Transcribe exactly, and only, the lines from the one containing "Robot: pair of" through the end of the material.

──────────────────────────────

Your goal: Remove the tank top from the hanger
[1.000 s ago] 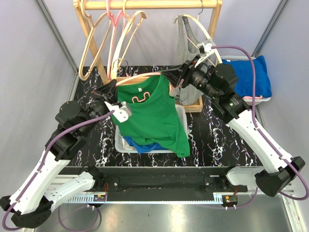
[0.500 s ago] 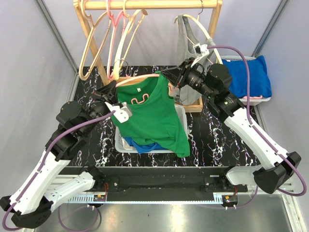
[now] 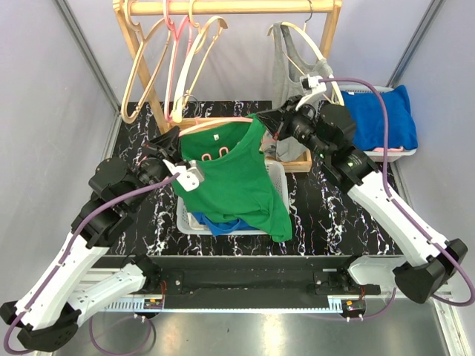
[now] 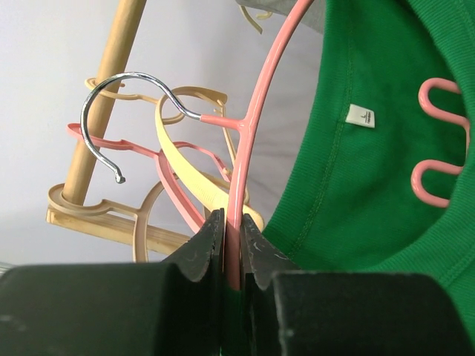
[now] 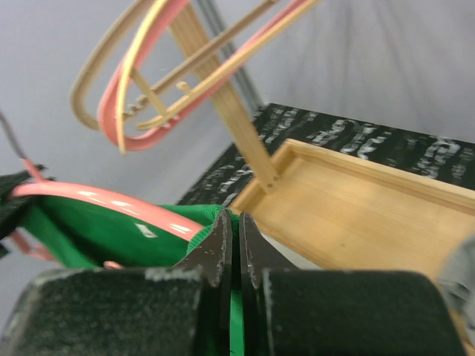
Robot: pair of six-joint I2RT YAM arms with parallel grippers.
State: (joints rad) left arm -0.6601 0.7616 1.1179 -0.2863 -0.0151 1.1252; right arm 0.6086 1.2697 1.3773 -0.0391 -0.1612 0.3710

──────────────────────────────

REPLY TO THE TASK =>
Robot: pair of six-joint I2RT YAM arms with parallel grippers.
State: (joints rad) left arm -0.6601 0.7616 1.1179 -0.2863 -0.0151 1.1252; right arm 0.6086 1.2697 1.3773 -0.0391 -0.1612 0.3710

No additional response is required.